LKalculus project page

Presentation

LKalculus is a theorem prover for LK theory (classic logic) written in Common LISP. Its algorithm is based on the Oiva Ketonen's rules which are a variant of the Gentzen's sequents method.

The current version release is 0.1, so LKalculus is very basilar now and needs a parser to simplify expressions. It should work for any Common LISP implementation, but it is tested to run on CLISP. It requires ASDF too.

Syntax

The LKalculus sintax is very simple: you can write propositions, variables and constants by a list containing symbols and numbers according to the following rules:

a proposition is a list delimited by brackets and preceded by apostrophe;
the first symbol is the proposition identifier;
the rest is made out of symbols (variables) and numbers (constants).

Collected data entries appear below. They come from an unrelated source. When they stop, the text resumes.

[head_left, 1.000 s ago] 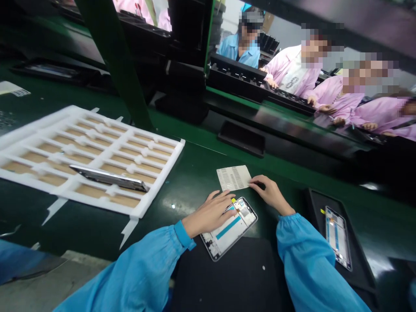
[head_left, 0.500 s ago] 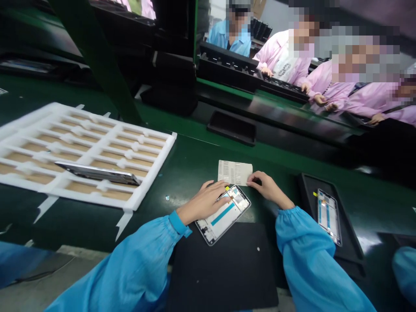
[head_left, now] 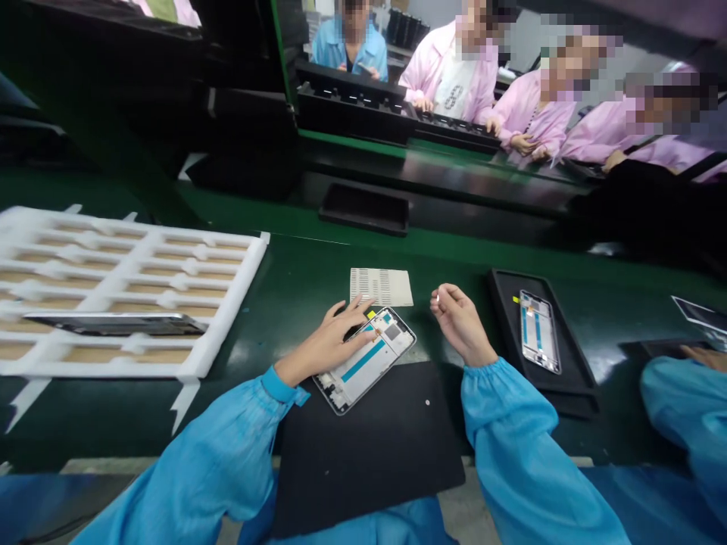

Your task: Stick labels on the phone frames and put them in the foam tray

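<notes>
My left hand (head_left: pixel 329 342) rests with its fingers spread flat on the upper left edge of a phone frame (head_left: pixel 369 359), which lies tilted on the green belt and partly on a black mat (head_left: pixel 375 446). My right hand (head_left: pixel 457 322) is lifted just right of the frame. Its thumb and forefinger pinch a tiny white piece (head_left: pixel 435 298). A white sticker sheet (head_left: pixel 381 287) lies flat just behind the phone frame, apart from both hands.
A white foam tray (head_left: pixel 136 303) at the left holds one dark phone part (head_left: pixel 113 324). A black tray (head_left: pixel 539 341) at the right holds another phone frame. A neighbour's blue sleeve (head_left: pixel 687 409) is at the far right. Several people work across the line.
My right hand has come off the sticker sheet and risen, now pinching a tiny white piece. The camera has swung to the right. My left hand stays on the phone frame.
</notes>
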A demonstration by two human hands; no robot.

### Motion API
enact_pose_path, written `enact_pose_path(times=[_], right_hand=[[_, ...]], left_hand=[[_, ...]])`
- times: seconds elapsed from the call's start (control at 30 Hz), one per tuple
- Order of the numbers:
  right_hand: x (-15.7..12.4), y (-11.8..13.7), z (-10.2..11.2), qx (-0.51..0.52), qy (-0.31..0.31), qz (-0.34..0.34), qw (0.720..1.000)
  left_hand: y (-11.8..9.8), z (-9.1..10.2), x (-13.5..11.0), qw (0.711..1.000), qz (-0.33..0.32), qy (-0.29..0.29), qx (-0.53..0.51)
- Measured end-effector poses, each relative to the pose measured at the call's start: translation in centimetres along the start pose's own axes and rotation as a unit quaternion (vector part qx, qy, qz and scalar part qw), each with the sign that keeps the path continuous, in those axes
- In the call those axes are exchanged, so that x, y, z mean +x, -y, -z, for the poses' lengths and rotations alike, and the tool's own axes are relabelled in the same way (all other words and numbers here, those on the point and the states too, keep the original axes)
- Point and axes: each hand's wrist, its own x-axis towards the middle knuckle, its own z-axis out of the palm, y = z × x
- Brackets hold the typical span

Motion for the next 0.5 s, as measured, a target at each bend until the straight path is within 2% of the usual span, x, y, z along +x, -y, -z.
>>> enact_pose_path(times=[0.07, 0.17, 0.23, 0.33, 0.4, 0.5], right_hand=[[-1.9, 1.1, 0.0, 0.017, -0.006, -0.006, 1.0], [-4.9, 2.9, 0.1, 0.012, 0.001, -0.008, 1.0], [-7.0, 4.2, 0.1, -0.022, 0.013, 0.009, 1.0], [-9.7, 6.1, -0.1, -0.08, 0.038, 0.072, 0.994], [-11.3, 7.1, -0.2, -0.117, 0.08, 0.119, 0.983], [-12.9, 7.7, -0.4, -0.185, 0.189, 0.167, 0.95]], left_hand=[[-1.1, 0.5, -0.2, 0.999, 0.003, -0.025, -0.028], [-3.6, 1.6, -0.8, 0.998, 0.043, -0.023, -0.04], [-5.5, 2.3, -1.6, 0.999, 0.052, -0.002, -0.01], [-8.2, 2.7, -2.8, 0.996, 0.024, 0.035, 0.078], [-9.4, 2.2, -3.4, 0.987, 0.007, 0.058, 0.152], [-9.9, 0.6, -4.1, 0.971, -0.018, 0.085, 0.221]])
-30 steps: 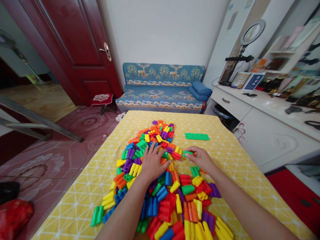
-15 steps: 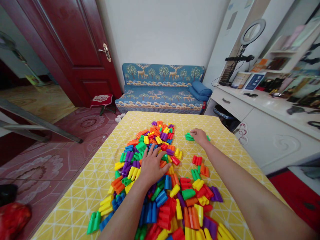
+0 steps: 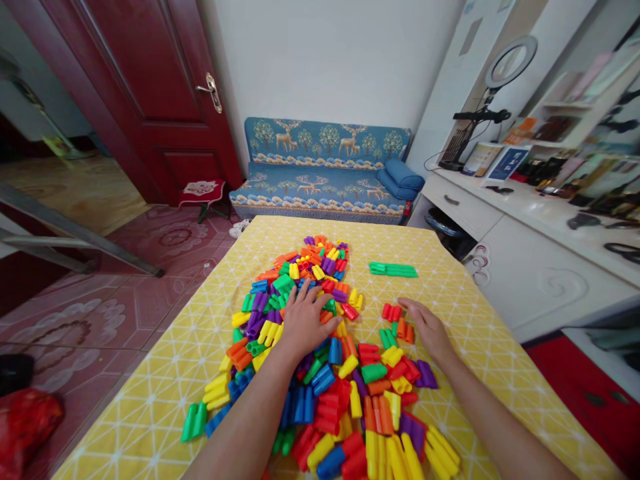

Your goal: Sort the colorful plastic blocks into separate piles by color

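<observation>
A big heap of coloured plastic building blocks, each shaped like joined tubes, spreads over the table. My left hand (image 3: 306, 321) lies across the middle of this heap, fingers spread, holding nothing visible. My right hand (image 3: 425, 327) hovers at the heap's right edge, fingers apart and without a block. Nearest to it are an orange block (image 3: 405, 331) and a red block (image 3: 391, 312). A green block (image 3: 387, 338) lies just left of these. Farther back, a row of joined green blocks (image 3: 393, 269) rests by itself on the cloth.
A yellow patterned cloth (image 3: 440, 280) covers the table. Behind it stands a blue sofa (image 3: 320, 180), with a small red stool (image 3: 203, 191) to its left. A white dresser (image 3: 530, 260) with a ring light (image 3: 511, 63) is at the right.
My right hand has let go of the green blocks and come back toward me, beside the red and orange blocks. My left hand stays on the heap.
</observation>
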`<state>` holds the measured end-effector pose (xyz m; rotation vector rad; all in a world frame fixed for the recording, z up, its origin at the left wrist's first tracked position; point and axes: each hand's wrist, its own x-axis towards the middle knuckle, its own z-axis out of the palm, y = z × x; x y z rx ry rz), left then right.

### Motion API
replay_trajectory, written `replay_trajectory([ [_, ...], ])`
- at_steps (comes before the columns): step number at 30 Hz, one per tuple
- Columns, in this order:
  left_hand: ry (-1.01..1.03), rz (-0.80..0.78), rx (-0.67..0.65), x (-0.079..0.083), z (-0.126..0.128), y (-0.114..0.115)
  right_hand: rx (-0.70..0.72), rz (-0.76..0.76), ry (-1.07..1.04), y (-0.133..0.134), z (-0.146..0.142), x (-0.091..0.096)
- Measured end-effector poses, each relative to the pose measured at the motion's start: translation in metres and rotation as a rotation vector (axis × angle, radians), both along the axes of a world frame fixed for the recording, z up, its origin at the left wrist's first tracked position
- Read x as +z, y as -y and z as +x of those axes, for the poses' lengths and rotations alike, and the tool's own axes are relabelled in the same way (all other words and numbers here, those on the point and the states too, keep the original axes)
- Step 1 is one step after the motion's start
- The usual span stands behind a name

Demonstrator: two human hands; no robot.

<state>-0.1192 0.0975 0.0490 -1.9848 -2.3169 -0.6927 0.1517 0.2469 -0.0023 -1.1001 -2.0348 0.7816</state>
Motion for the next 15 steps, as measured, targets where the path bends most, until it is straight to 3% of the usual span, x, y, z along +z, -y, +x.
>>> replay_trajectory([
  [3, 0.01, -0.001, -0.004, 0.001, 0.0, 0.001, -0.013, -0.045, -0.04, 0.029, -0.018, -0.004],
  [6, 0.039, -0.015, -0.044, 0.003, -0.004, 0.004, 0.044, -0.102, -0.122, 0.048, -0.071, -0.001],
  [11, 0.21, -0.068, -0.149, 0.013, -0.022, 0.014, -0.068, -0.213, -0.298, 0.071, -0.161, 0.01],
  [15, 0.358, -0.026, -0.134, 0.016, -0.031, 0.018, 0.081, -0.224, -0.365, 0.092, -0.187, 0.02],
])
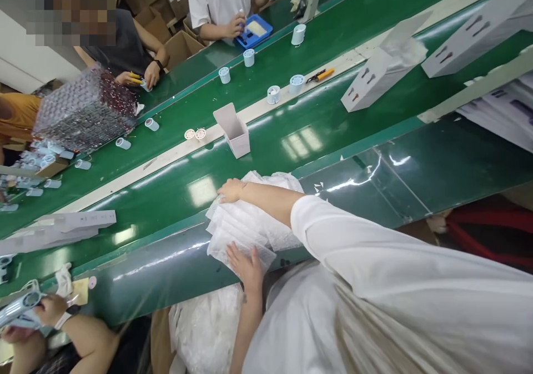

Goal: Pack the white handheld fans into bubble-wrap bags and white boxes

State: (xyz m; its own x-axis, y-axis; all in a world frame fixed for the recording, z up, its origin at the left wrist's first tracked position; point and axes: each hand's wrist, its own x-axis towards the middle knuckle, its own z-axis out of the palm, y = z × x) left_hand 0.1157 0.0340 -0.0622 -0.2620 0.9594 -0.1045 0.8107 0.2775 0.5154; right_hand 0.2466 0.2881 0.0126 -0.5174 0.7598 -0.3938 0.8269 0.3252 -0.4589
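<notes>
A loose pile of white, translucent padded plastic bags (237,224) lies across the near edge of the bench in front of me. My right hand (231,190) reaches over the pile, its fingers bent around the bags' far-left edge. Lower down, my left hand (247,265) lies with fingers spread on the near edge of the same bags. Just beyond the pile, an open white box (236,135) stands with its lid flap raised on the green belt.
Long white boxes (368,82) stand at the right, and flat cartons (75,224) lie at the left. Light-blue cylinders (249,58) line the far belt. Orange-handled pliers (322,75) rest on the divider. Co-workers sit opposite; another person's hands (52,310) are at lower left.
</notes>
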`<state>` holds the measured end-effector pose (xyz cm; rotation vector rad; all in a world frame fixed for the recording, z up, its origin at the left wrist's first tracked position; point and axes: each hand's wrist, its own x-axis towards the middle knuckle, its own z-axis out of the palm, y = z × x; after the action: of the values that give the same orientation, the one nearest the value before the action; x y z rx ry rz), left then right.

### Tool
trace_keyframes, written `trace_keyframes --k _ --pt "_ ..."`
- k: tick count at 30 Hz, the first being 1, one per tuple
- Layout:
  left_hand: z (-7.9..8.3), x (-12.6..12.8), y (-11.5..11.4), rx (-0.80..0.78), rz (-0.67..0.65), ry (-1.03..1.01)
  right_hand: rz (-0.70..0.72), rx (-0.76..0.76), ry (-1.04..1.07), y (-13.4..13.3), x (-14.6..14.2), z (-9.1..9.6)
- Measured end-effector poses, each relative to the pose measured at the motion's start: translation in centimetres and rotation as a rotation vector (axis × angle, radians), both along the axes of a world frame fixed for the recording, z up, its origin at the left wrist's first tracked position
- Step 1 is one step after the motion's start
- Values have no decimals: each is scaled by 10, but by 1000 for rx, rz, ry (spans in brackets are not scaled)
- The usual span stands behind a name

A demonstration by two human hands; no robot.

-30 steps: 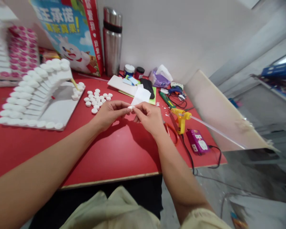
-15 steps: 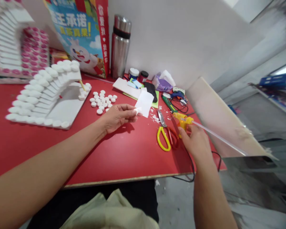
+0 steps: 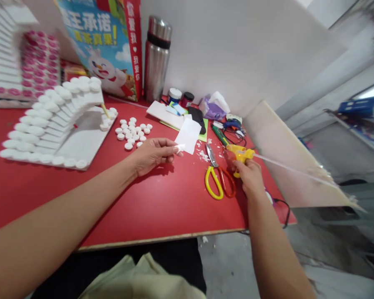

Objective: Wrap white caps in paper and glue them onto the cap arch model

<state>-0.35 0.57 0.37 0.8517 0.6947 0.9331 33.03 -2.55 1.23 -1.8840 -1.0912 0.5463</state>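
Note:
My left hand (image 3: 157, 155) pinches a small white piece (image 3: 180, 148) between thumb and fingers above the red table. My right hand (image 3: 249, 172) is closed round the handle of a yellow glue gun (image 3: 240, 153), from whose back a long clear glue stick (image 3: 293, 169) sticks out. Between the hands lie scissors (image 3: 216, 189) with one yellow and one red handle. Several white round discs (image 3: 131, 132) are spread behind my left hand. Farther left stands a white model staircase (image 3: 54, 124) edged with similar discs.
A steel flask (image 3: 158, 62) and a printed bag (image 3: 109, 50) stand at the back. White paper (image 3: 187, 135), a tissue pack (image 3: 214, 107) and a green-handled tool (image 3: 220, 135) lie behind the scissors. A pink-dotted model (image 3: 40, 62) stands far left. A pale board (image 3: 286, 153) borders the right side.
My right hand has drawn the glue gun slightly, and the glue stick now lies at a flatter angle. My left hand still pinches the white piece.

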Motion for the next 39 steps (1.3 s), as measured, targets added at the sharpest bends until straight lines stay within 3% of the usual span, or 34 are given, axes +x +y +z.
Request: trace_keyframes --k 4,7,12,18,22,39 --pt "2 0 -1 -1 5 17 33 163 260 -15 -21 19" --pt "3 1 -2 4 7 46 180 171 386 -37 -45 39" --pt "-1 2 -2 23 10 81 404 77 266 -65 -78 51" --pt "-3 1 -2 44 3 111 573 -10 -61 -68 -97 51" --pt "-2 1 -2 54 -5 119 581 -15 -155 -66 -100 52" --pt "-3 -1 -2 57 -47 135 590 -46 -213 -69 -106 52"
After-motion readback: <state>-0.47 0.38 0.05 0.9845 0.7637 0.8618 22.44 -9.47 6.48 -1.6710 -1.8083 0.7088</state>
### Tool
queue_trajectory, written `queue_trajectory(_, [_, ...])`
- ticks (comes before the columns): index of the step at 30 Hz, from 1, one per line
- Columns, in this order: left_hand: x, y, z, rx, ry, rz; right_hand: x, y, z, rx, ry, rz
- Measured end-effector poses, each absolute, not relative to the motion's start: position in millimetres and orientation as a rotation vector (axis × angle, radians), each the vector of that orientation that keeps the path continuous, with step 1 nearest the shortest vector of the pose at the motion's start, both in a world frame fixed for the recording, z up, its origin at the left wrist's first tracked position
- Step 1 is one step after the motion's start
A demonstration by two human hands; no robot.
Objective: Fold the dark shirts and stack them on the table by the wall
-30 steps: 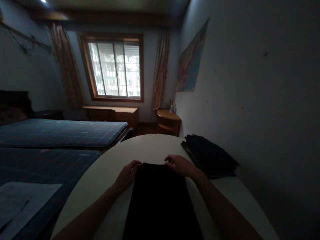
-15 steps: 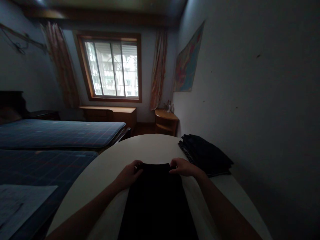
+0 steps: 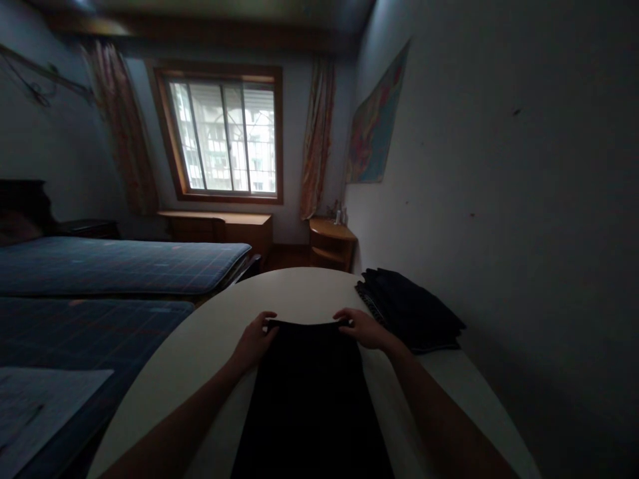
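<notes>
A long black cloth (image 3: 309, 399) lies flat on a round white table (image 3: 299, 293), running from the near edge toward the middle. My left hand (image 3: 254, 342) pinches the cloth's far left corner. At the far right corner, my right hand (image 3: 362, 327) grips the same edge. Both hands have fingers curled round the fabric's end. To the right, close to the wall, sits a stack of folded dark clothes (image 3: 409, 307), about a hand's width from my right hand.
Two beds with blue checked covers (image 3: 120, 266) stand left of the table. White paper (image 3: 40, 406) lies on the nearer bed. Wooden desks (image 3: 219, 226) stand under a window (image 3: 224, 136); a corner shelf (image 3: 332, 243) and a wall map (image 3: 374, 130) are at right.
Both hands took hold of the cloth's far edge and shifted it slightly away from me. The view has swung a little to the right.
</notes>
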State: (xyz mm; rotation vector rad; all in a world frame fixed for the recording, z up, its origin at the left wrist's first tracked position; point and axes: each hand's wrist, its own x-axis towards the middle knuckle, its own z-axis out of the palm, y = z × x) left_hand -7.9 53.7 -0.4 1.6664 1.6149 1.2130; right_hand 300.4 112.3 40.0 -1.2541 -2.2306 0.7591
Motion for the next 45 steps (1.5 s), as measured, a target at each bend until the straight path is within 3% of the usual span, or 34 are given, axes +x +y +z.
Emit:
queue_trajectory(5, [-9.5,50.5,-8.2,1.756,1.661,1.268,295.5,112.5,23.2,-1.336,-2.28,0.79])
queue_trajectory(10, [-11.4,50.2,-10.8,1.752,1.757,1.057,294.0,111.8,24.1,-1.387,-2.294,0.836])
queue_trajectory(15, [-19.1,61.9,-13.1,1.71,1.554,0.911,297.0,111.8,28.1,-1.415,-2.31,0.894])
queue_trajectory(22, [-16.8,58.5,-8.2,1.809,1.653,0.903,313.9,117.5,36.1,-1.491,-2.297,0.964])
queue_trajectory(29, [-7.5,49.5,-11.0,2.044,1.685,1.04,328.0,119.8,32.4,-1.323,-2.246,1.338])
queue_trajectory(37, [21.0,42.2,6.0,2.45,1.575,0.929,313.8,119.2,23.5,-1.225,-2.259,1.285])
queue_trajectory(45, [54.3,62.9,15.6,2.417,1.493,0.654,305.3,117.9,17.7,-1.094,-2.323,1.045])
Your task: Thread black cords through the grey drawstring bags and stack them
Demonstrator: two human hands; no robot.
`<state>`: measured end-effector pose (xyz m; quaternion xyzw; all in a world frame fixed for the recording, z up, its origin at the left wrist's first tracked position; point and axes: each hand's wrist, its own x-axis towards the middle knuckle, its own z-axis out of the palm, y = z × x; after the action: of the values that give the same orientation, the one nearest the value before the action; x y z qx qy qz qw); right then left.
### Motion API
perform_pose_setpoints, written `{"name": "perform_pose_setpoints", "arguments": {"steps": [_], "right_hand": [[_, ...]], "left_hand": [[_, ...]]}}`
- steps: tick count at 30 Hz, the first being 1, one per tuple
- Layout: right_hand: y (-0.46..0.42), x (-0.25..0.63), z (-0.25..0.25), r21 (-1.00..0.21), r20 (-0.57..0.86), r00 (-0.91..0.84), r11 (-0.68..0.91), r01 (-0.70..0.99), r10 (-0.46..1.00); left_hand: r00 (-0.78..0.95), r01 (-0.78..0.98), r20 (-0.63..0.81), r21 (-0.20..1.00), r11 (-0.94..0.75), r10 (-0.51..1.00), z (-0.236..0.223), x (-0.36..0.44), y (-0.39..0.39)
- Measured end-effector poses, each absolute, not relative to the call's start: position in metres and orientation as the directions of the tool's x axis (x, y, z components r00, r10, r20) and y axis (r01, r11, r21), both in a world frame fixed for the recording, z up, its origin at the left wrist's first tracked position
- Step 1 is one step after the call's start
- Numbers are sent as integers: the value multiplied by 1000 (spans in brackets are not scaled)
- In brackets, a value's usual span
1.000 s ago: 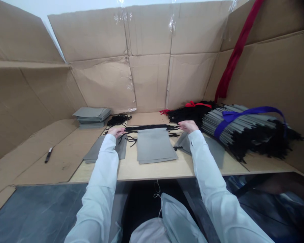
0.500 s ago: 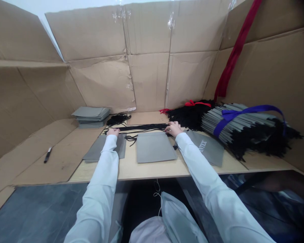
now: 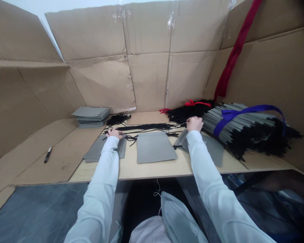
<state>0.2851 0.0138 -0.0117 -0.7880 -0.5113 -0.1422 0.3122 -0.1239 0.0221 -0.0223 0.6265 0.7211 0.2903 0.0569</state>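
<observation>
A bundle of black cords [image 3: 147,127] lies lengthwise across the table, behind a flat grey drawstring bag [image 3: 155,148]. My left hand [image 3: 115,133] is at the bundle's left end, fingers bent in on a black cord, just above a stack of grey bags [image 3: 95,152]. Off the bundle's right end, my right hand [image 3: 195,124] is closed on a thin pale wire-like tool [image 3: 180,124] that points left toward the cords. Below that hand, more grey bags [image 3: 214,150] lie overlapped, partly covered by my forearm.
A large bundle of grey bags [image 3: 225,121] tied with blue ribbon [image 3: 248,109] stands at right. Behind it are black cords with a red tie [image 3: 192,103]. Grey pieces [image 3: 91,114] and coiled black cord [image 3: 118,118] sit back left; a marker [image 3: 48,155] lies left. Cardboard walls [image 3: 147,74] surround the table.
My right hand has moved right, away from the cords, and the thin pale tool now shows at its fingers. My left hand has shifted slightly right and nearer to me.
</observation>
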Motion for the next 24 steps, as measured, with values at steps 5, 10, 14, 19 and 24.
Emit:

So if P(x,y,c) is a proposition in which x,y are variables and c is a constant, its translation into LKalculus is '(P x y 1). The sintax is very flexible so that variables like x1, foo, x57 and constants like 2, 3, 671 are admitted. Connectives are used by lists too, they are "non" for "not", "et" for "and", "vel" for "or", "implies" for "implies", "forall" for "for all", "exist" for "there exists". The translations for

$\neg P(x),\qquad P(x)\wedge Q(x),\qquad P(x) \vee Q(x), \\ P(x)\rightarrow Q(x),\qquad \forall x P(x),\quad \exists x P(x)$

are, respectively,

     '(non '(P x))

     '(et '(P x) '(Q x))

     '(vel '(P x) '(Q x))

     '(implies '(P x) '(Q x))

     '(forall x '(P x))

     '(exist x '(P x))

Et and vel admit any number of arguments while non and implies only one and two respectively. The forall and exist operators admit one (bound) variable and one proposition. Finally the proof function gets two list of statements (ipothesis and thesis) and searches for a proof.

Example

We want to demostrate the famous Socrates syllogism: all men are mortals, Socrates is a men, then Socrates is mortal. If we write P(x) for "x is a man", M(x) for "x is mortal" and 1 for Socrates, than the ipotesis-thesis scheme is

$\forall x (P(x)\rightarrow M(x)), \qquad P(1)\qquad \vdash \qquad M(1)$

Now we search for a proof in a Common LISP implementation, for example in CLISP:

bash-3.1$ clisp
[1]> (load "lkalculus.lisp")
;; Loading file lkalculus.lisp ...
;; Loading file asdf.lisp ...
;; Loaded file asdf.lisp
;; Loading file lkalculus.asd ...
;; Loaded file lkalculus.asd
;; Loading file /home/raffaele/programmi/lkalculus-0.1/utility.fas ...
;; Loaded file /home/raffaele/programmi/lkalculus-0.1/utility.fas
;; Loading file /home/raffaele/programmi/lkalculus-0.1/operators.fas ...
;; Loaded file /home/raffaele/programmi/lkalculus-0.1/operators.fas
0 errors, 0 warnings
;; Loaded file lkalculus.lisp
T
[2]> (in-package :operators)
#<PACKAGE OPERATORS>
OPERATORS[3]> (proof '('(forall x '(implies '(P x) '(M x))) '(P 1)) '('(M 1)))
a proof is found!!
NIL

License

This program is free software; you can redistribute it and/or modify it under the terms of the GNU General Public License as published by the Free Software Foundation; either version 2 of the License, or (at your option) any later version.